> Assignment:
Data follows below. Repeat exactly the lines between the line holding "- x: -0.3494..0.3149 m" and the line holding "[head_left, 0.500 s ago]", inclusive, and nothing more; drop pictures.

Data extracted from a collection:
□ □ □ □ □

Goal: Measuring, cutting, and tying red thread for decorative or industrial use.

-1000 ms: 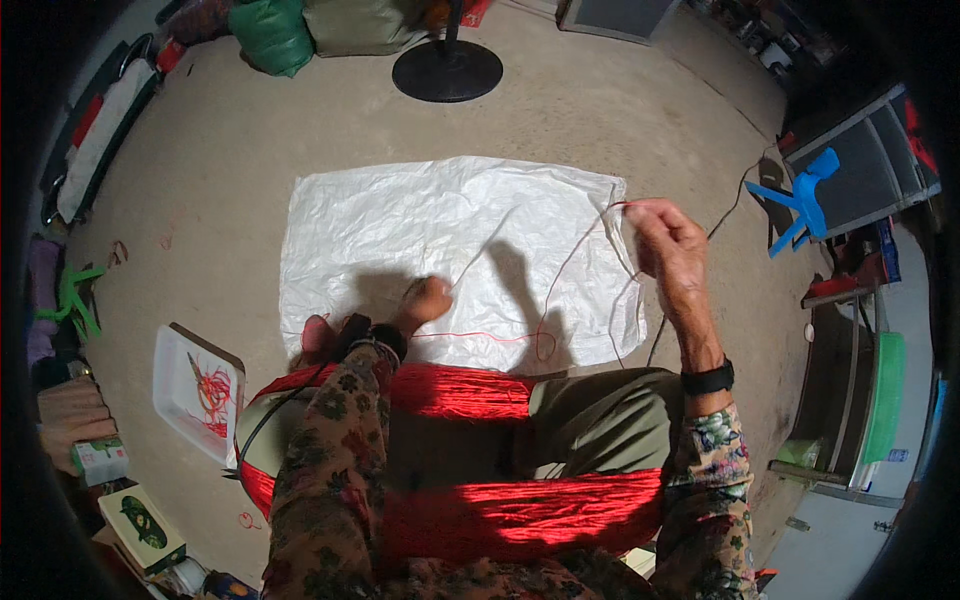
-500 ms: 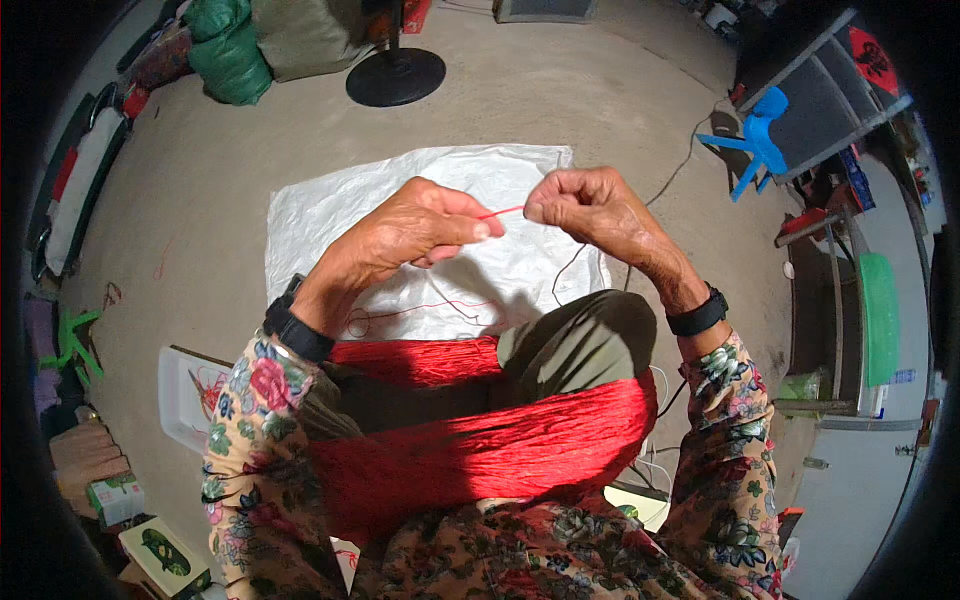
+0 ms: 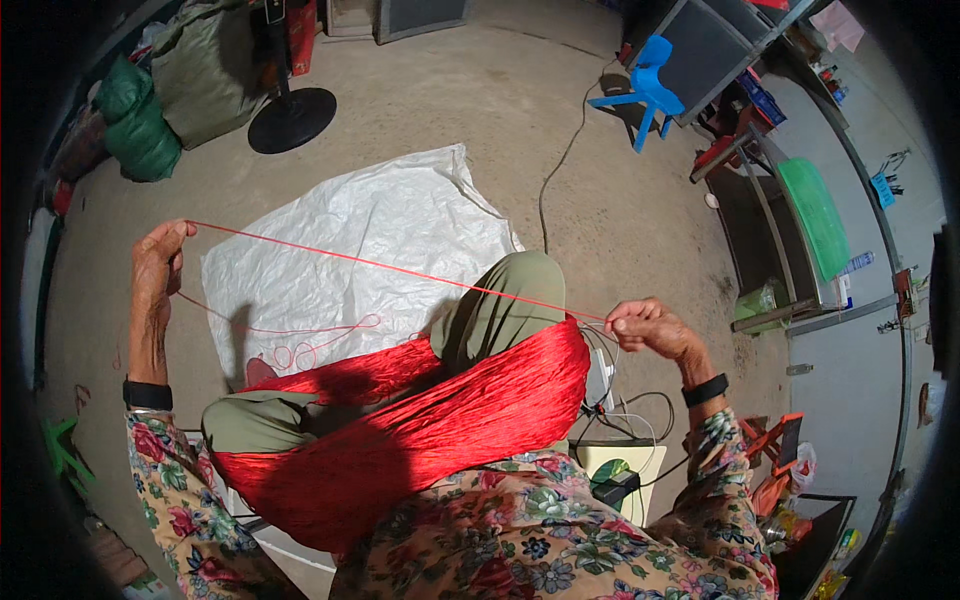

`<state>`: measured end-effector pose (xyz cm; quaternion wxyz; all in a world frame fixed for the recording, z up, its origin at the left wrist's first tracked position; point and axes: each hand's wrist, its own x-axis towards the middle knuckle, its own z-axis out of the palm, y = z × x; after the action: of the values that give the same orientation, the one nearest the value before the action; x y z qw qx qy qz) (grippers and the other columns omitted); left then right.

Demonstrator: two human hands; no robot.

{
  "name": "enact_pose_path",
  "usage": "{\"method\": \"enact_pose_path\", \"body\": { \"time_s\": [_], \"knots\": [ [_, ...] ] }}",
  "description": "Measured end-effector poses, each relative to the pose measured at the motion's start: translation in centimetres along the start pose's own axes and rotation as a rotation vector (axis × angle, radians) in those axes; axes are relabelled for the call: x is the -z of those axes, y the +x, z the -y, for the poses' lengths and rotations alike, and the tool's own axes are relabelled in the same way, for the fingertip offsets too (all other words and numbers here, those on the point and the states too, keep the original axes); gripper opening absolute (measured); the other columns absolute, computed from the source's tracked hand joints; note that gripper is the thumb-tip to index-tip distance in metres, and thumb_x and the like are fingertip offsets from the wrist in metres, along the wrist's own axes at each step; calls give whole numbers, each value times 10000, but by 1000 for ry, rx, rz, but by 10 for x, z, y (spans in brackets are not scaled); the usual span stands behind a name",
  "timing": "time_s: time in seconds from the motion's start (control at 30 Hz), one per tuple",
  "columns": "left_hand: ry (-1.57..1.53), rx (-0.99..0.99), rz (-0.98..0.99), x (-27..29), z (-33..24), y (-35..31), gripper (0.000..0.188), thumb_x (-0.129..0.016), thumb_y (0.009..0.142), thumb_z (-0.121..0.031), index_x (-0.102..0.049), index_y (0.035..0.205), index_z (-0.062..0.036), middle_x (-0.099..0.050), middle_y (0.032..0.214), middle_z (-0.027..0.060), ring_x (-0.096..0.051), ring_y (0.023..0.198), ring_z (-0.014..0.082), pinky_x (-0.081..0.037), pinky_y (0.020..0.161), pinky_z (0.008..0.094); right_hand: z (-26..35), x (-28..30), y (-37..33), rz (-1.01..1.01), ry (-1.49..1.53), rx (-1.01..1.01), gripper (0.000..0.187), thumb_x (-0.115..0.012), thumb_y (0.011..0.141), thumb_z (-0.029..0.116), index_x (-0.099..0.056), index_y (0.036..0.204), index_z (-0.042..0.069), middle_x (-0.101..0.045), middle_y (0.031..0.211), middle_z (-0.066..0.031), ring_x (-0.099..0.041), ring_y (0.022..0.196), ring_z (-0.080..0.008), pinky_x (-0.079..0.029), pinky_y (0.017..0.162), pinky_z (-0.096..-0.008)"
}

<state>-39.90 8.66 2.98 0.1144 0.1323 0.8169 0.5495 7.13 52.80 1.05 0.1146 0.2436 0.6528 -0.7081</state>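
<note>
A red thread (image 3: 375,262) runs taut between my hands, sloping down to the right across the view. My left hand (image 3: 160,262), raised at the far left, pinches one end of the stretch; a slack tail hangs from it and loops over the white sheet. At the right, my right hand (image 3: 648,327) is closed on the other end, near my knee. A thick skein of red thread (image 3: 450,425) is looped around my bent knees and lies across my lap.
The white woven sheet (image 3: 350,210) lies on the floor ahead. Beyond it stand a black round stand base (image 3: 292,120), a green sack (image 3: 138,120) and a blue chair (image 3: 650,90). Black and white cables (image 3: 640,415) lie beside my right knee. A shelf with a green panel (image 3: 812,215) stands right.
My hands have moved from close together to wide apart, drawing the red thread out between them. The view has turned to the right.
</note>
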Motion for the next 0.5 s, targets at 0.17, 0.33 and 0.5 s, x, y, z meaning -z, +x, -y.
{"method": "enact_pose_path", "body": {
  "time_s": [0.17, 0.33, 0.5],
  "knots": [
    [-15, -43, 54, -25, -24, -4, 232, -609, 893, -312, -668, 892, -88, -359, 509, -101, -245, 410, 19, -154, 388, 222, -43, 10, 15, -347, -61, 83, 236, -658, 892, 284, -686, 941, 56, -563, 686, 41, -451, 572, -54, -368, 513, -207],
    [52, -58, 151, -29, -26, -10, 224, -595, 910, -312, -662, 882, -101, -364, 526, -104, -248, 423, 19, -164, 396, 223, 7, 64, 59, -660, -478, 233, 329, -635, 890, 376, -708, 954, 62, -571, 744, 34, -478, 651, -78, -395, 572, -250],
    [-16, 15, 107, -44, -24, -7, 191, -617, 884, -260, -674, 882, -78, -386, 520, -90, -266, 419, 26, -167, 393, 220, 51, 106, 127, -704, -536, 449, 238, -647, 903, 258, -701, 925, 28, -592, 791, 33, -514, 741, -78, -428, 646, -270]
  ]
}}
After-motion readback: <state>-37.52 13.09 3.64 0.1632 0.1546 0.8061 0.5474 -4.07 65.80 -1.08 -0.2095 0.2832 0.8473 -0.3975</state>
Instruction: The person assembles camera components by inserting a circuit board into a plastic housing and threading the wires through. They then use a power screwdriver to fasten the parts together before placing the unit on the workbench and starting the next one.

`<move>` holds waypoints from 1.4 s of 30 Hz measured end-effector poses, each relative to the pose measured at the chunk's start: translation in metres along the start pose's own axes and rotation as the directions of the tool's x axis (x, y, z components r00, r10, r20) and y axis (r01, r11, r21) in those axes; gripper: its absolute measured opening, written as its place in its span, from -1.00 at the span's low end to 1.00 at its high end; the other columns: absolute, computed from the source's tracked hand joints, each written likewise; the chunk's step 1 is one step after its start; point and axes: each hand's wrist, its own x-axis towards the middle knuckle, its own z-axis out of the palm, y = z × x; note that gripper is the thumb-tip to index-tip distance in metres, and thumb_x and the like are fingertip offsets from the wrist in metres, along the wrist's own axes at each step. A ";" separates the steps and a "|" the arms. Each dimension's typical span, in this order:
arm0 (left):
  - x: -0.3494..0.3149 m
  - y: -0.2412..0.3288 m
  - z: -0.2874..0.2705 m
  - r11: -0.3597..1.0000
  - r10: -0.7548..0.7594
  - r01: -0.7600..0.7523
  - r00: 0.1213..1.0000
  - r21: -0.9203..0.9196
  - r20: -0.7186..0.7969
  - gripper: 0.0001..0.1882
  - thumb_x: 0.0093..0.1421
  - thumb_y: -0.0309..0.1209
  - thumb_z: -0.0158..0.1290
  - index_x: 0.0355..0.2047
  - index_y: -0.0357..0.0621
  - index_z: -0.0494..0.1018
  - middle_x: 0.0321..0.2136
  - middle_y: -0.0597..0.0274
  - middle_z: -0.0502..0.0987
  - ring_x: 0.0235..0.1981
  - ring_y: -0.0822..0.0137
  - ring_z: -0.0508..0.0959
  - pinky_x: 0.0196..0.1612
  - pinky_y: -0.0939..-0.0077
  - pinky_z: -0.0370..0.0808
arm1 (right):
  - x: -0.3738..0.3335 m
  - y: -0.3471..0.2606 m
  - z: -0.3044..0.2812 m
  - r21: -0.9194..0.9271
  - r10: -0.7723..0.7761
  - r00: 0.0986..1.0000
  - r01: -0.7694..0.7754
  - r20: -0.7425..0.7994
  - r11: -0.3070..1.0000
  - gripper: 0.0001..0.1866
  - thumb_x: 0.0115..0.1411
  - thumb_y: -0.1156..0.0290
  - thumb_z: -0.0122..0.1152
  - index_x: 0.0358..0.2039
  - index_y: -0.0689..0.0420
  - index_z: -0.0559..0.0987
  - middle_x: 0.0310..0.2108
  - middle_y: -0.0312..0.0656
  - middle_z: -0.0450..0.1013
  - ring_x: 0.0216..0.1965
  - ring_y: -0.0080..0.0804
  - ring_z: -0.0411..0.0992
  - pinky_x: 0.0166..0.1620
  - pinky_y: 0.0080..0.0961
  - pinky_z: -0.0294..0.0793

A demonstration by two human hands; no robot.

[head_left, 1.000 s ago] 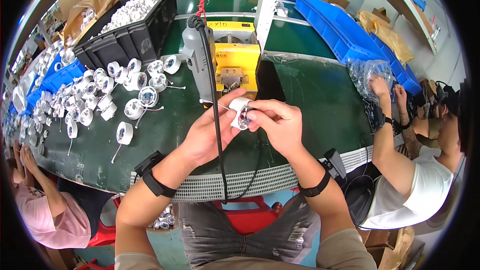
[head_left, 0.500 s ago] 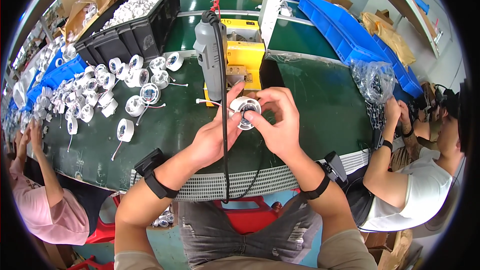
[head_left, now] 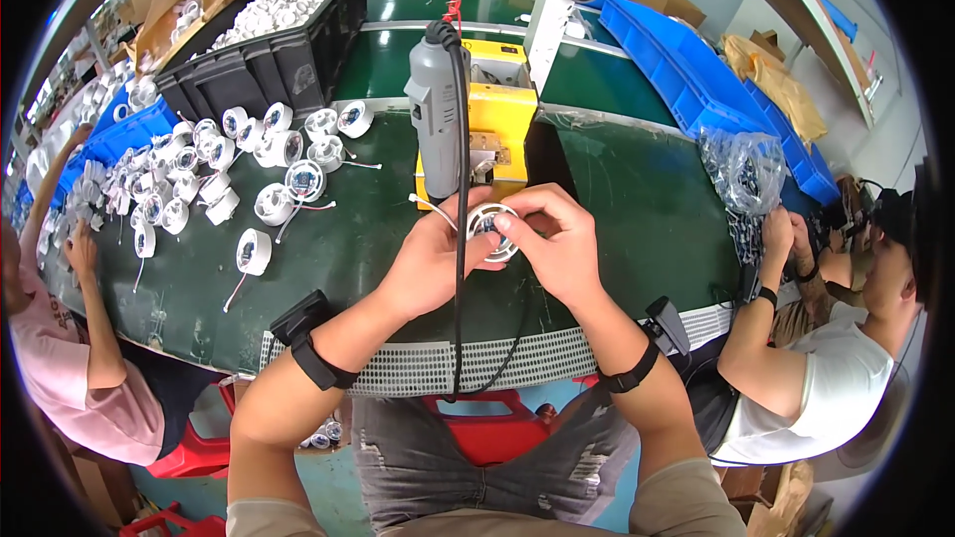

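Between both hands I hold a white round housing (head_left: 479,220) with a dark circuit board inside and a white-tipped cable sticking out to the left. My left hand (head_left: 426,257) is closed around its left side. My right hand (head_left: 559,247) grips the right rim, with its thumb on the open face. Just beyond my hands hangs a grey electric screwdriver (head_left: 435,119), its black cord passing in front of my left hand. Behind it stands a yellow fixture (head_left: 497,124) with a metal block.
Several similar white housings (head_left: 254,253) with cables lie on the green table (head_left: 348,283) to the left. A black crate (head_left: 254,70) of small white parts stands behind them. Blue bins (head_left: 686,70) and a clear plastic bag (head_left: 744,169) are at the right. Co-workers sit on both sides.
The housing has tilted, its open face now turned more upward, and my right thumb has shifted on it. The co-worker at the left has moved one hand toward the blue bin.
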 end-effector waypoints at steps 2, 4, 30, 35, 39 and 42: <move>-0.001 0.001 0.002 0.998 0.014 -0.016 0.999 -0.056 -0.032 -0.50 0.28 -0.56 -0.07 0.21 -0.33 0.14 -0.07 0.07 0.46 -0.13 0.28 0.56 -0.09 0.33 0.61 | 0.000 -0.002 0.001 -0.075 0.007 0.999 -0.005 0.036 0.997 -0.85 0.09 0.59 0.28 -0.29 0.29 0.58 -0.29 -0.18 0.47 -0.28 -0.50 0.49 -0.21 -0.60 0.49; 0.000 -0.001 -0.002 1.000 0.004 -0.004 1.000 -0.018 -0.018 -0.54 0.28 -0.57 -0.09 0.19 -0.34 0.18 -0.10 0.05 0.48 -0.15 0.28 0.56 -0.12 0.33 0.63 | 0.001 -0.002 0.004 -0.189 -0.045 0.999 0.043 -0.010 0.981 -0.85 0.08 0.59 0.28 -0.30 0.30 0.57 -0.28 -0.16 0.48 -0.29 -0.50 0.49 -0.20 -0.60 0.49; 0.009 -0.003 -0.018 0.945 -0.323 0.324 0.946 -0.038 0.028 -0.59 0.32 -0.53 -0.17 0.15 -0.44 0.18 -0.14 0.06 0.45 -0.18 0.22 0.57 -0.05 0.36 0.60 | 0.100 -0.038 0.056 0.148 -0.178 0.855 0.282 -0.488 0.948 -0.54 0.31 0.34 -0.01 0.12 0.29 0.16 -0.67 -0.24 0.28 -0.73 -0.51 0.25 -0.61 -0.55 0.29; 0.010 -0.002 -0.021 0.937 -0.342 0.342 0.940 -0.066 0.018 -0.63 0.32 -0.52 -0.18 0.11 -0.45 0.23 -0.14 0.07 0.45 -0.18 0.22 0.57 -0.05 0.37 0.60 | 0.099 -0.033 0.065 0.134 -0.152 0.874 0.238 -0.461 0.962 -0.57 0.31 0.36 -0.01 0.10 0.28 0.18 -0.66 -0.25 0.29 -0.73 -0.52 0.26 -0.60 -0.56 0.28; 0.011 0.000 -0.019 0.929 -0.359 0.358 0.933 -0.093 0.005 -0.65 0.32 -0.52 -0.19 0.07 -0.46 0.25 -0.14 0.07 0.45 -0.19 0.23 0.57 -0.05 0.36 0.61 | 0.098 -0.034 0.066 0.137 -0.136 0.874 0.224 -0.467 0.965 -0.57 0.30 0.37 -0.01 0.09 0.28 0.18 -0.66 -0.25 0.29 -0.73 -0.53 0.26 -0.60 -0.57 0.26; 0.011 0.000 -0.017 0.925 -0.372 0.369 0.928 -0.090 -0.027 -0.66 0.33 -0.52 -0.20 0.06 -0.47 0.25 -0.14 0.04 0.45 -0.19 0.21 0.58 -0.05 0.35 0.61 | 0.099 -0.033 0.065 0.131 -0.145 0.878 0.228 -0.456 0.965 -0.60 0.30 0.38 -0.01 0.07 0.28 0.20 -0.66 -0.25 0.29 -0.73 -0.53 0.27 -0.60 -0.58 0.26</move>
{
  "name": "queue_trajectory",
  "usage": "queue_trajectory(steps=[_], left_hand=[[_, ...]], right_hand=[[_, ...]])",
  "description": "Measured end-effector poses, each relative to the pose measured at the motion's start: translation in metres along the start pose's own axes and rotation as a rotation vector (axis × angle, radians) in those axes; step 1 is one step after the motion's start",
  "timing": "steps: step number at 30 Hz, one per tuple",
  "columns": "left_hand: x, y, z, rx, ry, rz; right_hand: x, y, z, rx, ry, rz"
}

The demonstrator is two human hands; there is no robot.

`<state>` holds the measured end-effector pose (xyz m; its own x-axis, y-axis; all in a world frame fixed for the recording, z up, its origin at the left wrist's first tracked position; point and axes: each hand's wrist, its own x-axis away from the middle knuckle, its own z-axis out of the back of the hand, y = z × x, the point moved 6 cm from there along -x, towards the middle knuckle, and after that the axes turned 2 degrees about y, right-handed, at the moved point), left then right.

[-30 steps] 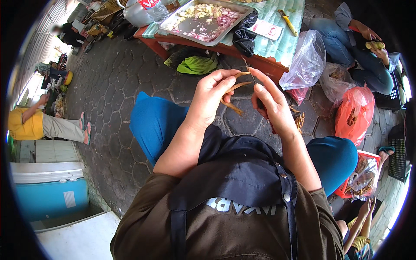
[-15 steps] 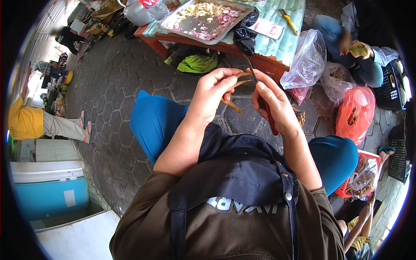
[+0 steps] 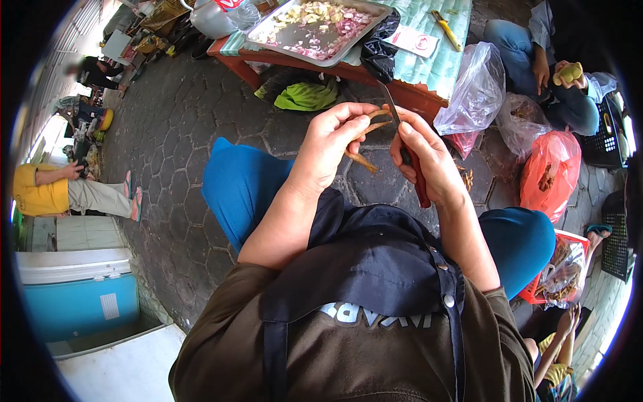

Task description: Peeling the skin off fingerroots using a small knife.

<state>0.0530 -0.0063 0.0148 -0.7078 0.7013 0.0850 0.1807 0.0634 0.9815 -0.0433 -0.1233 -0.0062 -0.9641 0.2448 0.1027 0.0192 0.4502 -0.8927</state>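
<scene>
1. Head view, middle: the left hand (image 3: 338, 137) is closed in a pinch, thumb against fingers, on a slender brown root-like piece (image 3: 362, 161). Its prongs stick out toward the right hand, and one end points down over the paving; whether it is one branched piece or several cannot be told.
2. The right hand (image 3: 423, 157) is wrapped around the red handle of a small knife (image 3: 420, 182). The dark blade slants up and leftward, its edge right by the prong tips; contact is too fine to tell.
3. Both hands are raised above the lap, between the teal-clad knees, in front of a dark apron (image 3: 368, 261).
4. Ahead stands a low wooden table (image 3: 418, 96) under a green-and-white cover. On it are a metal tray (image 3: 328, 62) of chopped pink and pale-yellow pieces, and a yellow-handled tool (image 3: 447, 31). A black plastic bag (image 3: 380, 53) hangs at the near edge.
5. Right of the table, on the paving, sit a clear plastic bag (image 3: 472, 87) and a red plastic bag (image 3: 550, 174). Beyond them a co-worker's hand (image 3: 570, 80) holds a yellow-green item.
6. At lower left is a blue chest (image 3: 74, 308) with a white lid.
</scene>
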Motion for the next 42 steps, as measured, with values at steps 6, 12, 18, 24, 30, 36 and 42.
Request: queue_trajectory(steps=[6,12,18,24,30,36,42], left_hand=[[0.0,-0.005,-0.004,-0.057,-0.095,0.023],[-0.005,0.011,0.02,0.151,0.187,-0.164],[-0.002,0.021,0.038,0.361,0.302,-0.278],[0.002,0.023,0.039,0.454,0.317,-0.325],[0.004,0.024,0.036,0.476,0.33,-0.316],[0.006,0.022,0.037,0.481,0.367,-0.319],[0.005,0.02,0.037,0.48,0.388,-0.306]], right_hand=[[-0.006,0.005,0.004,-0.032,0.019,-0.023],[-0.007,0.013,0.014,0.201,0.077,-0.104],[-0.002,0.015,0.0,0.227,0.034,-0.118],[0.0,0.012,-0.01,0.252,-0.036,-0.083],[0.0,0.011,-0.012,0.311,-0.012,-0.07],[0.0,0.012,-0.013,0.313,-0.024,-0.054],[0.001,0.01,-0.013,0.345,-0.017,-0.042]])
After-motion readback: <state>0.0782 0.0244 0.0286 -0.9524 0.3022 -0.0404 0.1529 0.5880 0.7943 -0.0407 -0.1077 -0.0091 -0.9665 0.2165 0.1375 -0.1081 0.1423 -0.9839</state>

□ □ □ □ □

> Result below:
  - x: -0.3494..0.3149 m
  - y: -0.2412..0.3288 m
  - z: -0.2874..0.2705 m
  - r11: -0.3597..1.0000
  - r10: -0.7548..0.7594
  - r01: -0.7600..0.7523
  - r00: 0.1213..1.0000
  - r21: -0.9203..0.9196
  - r20: -0.7186..0.7969
  - gripper: 0.0001..0.1882
  - thumb_x: 0.0093..0.1421
  - thumb_y: -0.0309..0.1209
  - thumb_z: -0.0158..0.1290
  - index_x: 0.0355..0.2047
  - index_y: -0.0357..0.0621
  - index_z: -0.0494..0.1018
  - middle_x: 0.0321..0.2136
  - middle_y: -0.0597..0.0274
  - middle_z: -0.0502..0.0987
  - ring_x: 0.0235..0.1981
  - ring_y: -0.0822..0.0137
  - ring_z: -0.0508..0.0959
  - pinky_x: 0.0196..0.1612
  - pinky_y: -0.0939..-0.0077
  - pinky_z: -0.0370..0.0808
arm1 (right):
  - x: -0.3738..0.3335 m
  - y: -0.3471..0.2606 m
  - z: -0.3044..0.2812 m
  - r21: -0.9194..0.9271
  - r10: -0.7723..0.7761
  - r00: 0.0986..1.0000
  - r01: -0.7694..0.7754
  - r20: -0.7425..0.7994
  - r11: -0.3070..1.0000
  - gripper: 0.0001..0.1866
  - thumb_x: 0.0115..0.1411
  - thumb_y: -0.1156..0.0290
  - thumb_z: -0.0122..0.1152
  - index_x: 0.0358..0.2039
  - index_y: -0.0689..0.0420
  - index_z: -0.0559..0.0987
  - middle_x: 0.0310..0.2108
  - middle_y: -0.0312..0.0656
  - middle_z: -0.0450..0.1013
  - ring_x: 0.0216..0.1965
  - ring_y: -0.0080..0.0804
  - ring_z: -0.0411..0.0992
  - pinky_x: 0.0166..0.1620
  - pinky_y: 0.0080..0.0961
  - pinky_z: -0.0294..0.0793

A demonstration by two human hands; no robot.

[head_left, 1.000 s ago] 
[head_left, 0.500 s ago] 

No additional output will be given.